The First Minister replied to Kirsty Williams’ by saying that the government commissions reviews in order to make things better, as is what happened with the commission on teacher training. The Lib Dems leader said we need “the very best teachers, delivering the very best curriculum”, with Mr. Jones agreeing, saying that changes will be implemented side-by-side.
Carwyn Jones also admitted that he is not opposed to the principle of setting in law a statutory footing to guarantee patients and families are informed of medical mistakes in the NHS, agreeing with the leader of the opposition. Jones also brought knowledge of his law background to the assembly saying health boards need to resist some claims, and resist settling when the case isn’t strong enough.

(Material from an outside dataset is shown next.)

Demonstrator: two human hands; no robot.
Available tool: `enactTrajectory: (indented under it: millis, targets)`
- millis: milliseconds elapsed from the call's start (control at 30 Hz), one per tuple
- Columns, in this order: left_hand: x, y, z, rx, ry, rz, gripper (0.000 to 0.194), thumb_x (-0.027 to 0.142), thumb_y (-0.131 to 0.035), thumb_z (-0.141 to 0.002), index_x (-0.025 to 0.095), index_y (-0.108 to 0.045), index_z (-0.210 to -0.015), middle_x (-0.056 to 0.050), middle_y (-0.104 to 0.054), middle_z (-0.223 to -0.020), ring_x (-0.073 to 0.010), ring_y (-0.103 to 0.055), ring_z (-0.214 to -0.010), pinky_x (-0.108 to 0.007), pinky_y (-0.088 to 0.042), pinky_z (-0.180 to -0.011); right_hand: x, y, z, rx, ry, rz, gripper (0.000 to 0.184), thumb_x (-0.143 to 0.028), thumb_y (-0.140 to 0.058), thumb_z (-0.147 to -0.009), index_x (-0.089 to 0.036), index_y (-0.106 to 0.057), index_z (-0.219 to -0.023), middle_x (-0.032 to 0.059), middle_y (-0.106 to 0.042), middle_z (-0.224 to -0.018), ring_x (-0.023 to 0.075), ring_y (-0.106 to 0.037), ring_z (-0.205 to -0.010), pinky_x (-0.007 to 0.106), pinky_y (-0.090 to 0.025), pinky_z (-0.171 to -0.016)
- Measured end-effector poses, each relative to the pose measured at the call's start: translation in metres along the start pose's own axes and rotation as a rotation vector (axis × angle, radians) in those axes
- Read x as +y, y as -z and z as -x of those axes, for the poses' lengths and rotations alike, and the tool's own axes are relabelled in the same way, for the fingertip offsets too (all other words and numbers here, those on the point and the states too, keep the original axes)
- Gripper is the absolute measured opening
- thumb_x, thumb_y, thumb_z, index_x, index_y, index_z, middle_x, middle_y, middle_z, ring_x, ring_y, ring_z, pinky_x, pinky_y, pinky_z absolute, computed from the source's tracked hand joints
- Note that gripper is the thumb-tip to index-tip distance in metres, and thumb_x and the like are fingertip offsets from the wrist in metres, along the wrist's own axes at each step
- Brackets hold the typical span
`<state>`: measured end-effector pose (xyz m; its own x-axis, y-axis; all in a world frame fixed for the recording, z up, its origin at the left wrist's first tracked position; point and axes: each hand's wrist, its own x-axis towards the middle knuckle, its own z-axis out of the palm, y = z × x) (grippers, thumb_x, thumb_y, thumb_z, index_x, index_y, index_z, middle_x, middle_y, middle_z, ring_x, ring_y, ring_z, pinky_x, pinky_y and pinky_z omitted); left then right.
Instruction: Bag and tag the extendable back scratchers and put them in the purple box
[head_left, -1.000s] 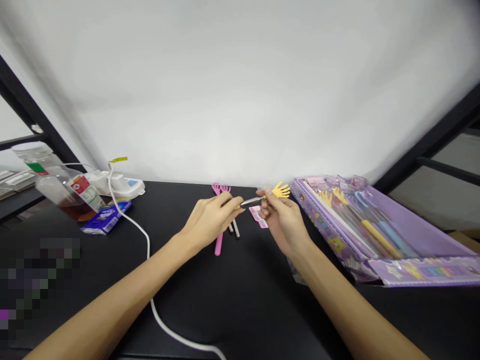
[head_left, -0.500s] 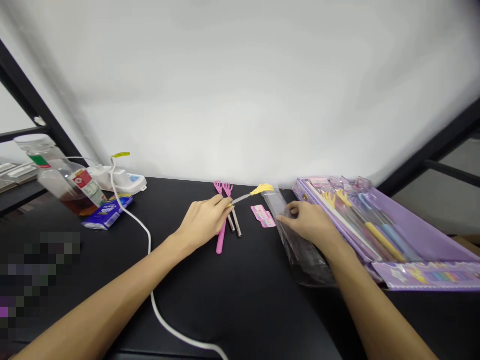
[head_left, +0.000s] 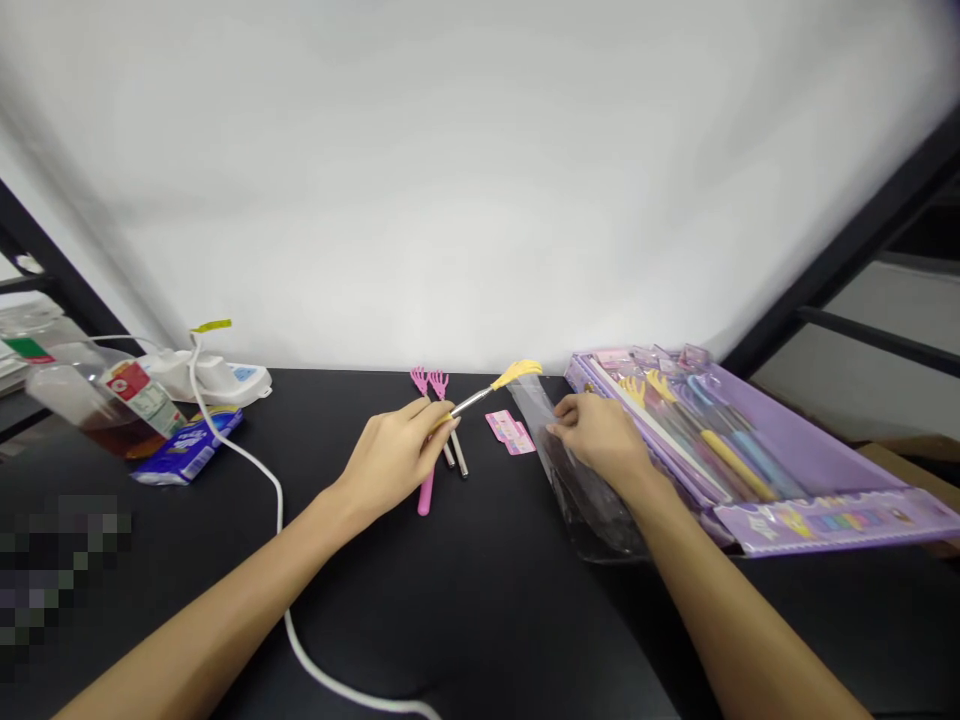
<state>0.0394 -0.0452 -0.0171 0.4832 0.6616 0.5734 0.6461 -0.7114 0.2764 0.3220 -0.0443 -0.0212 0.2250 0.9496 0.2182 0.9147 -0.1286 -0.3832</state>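
My left hand (head_left: 401,450) is closed round the handle of a yellow back scratcher (head_left: 519,372), its metal rod and claw head pointing up to the right. Beneath and beside that hand lie two pink back scratchers (head_left: 439,383) with metal rods; one pink handle shows below. At the right, my right hand (head_left: 600,435) has its fingers closed on a clear plastic bag (head_left: 559,470) that lies flat on the black table. Between the hands lies a small pink card (head_left: 510,432). The scratcher's claw is by the bag's upper end; whether they touch I cannot tell.
A purple display box (head_left: 817,450) with several wrapped back scratchers stands at the right. On the left are a bottle (head_left: 97,400) of dark liquid, a blue packet (head_left: 187,448) and a white power strip (head_left: 244,380). A white cable (head_left: 279,490) runs across the table.
The view has shifted a little, so most things sit further left. My left hand still holds the yellow back scratcher, and my right hand stays at the bag with its fingers drawn closer together.
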Motion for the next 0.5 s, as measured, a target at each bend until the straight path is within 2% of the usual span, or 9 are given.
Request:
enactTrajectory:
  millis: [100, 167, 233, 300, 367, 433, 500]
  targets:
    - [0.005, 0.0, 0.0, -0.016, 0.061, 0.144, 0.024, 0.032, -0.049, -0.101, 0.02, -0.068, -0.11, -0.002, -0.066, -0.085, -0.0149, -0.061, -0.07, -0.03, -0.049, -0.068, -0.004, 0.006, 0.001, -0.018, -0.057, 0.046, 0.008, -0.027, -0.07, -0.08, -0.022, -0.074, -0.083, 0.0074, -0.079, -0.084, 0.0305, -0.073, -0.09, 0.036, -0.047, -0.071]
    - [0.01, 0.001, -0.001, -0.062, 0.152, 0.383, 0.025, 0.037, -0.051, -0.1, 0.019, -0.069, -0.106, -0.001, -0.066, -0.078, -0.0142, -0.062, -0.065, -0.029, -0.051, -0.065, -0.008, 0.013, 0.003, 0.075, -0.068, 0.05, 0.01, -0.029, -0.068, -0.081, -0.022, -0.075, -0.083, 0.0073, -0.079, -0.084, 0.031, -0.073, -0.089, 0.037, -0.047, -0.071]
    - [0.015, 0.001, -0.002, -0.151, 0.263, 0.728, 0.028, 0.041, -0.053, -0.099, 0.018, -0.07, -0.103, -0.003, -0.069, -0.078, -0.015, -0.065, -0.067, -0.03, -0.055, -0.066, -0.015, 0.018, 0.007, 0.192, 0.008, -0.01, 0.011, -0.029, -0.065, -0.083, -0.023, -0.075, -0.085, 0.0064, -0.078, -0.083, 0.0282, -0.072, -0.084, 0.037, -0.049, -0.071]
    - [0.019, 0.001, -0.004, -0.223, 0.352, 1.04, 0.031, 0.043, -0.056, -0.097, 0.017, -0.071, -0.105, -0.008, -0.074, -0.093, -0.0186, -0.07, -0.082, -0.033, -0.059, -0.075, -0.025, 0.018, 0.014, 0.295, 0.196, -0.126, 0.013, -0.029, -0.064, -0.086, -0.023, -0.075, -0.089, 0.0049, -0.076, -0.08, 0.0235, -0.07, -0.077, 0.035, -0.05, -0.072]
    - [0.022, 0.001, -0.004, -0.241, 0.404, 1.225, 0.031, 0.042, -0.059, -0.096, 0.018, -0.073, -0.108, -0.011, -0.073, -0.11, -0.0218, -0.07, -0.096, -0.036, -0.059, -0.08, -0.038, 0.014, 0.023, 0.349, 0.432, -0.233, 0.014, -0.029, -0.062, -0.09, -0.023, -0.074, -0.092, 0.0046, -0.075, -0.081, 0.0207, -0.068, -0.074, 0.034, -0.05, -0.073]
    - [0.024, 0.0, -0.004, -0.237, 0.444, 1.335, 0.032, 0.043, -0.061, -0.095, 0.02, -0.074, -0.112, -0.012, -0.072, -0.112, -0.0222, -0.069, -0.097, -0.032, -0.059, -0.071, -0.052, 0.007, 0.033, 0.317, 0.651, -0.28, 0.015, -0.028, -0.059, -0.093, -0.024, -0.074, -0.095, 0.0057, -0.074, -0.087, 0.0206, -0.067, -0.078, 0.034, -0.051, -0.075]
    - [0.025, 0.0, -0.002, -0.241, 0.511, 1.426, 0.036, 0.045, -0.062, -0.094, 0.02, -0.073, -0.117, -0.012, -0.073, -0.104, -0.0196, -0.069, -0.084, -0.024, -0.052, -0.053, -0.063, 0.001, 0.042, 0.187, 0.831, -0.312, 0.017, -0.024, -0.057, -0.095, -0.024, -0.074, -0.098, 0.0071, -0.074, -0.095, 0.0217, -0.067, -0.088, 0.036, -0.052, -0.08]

Amongst other topics discussed was the fact the Welsh Government spends £428 500 to 3rd party organisations to combat loneliness in Wales, and commended the work of volunteers. Also, despite struggles on rural GP practices, new changes will take up to seven years to be implemented, and urged surgeries to discuss any changes with their local health board.
Members being bullied
The Violence (Wales) Bill was last week passed, that will place duties on Welsh Ministers, County and Borough Councils and Local Health Boards to prepare and publish strategies aimed at ending domestic abuse, gender-based violence and sexual violence. Jocelyn Davies emphasized the importance of education in a matter like this, and sexism is seen everywhere in our society, even in the assembly, but education is a vital part to reduce this, and this bill will be beneficial.

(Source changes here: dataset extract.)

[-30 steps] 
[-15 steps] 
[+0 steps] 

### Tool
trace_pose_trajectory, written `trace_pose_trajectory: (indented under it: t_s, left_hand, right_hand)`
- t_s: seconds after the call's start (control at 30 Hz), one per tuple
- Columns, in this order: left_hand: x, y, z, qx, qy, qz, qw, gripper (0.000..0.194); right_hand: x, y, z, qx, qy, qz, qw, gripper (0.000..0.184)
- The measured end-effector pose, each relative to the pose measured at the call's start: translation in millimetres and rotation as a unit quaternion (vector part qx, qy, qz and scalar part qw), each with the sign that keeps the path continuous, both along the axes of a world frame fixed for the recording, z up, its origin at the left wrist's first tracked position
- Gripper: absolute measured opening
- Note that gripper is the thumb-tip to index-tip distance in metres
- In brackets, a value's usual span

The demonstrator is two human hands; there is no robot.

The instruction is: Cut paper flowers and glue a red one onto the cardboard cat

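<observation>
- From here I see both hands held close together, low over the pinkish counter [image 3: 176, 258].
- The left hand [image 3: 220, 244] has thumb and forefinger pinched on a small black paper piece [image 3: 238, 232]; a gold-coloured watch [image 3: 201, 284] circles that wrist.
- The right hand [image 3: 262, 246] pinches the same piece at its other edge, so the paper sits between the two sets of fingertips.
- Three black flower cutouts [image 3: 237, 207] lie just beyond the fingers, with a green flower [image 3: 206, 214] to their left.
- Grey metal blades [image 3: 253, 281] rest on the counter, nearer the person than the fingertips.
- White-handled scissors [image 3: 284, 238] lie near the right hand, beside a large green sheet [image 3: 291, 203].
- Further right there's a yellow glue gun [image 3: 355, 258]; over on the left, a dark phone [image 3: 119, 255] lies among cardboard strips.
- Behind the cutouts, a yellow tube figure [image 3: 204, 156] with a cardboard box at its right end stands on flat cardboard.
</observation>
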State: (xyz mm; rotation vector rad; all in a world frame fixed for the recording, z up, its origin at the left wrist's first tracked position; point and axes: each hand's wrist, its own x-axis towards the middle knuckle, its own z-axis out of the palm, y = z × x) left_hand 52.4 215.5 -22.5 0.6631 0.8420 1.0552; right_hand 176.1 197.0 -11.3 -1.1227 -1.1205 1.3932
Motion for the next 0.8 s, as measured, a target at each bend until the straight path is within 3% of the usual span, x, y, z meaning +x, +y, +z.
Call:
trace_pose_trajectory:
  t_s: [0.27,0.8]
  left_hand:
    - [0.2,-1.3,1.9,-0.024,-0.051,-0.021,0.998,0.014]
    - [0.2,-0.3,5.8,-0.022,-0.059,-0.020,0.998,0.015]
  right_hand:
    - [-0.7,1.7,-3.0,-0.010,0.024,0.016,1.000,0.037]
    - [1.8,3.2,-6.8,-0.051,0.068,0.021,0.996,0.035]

Several members brought concerns that they were bullied by third sector organizations that were lobbying for this bill, with Antoinette Sandbach calling the lobbying process appalling and deeply regretful, adding the matter made her very upset, remembering these organisations are funded by the government. Minister Leighton Andrews responded to these claims saying that the organisations were passionate about this bill, and their lobbying was passionate, saying he experienced their lobbying and wouldn’t see it as bullying. Mr. Andrews however seemed to ignore what effect their lobbying had on members, and refusing to look at the matter further, when it was clear Sandbach was upset over the issue.
NHS Commission Scrapped
A planned cross-party commission on the NHS due to start next month have been scrapped, with Kirst Williams saying “This is disappointing as it was a real chance to take some forward steps in improving our NHS.” The Conservatives have called for a full public enquiry, Plaid Cymru said that this was not the right time for such a commission, and the Welsh Government blaming the Liberal Democrats for the proposal’s collapse. It seems once again, party politics from all sides have come in the way in what could have been a turning point in the future of the NHS.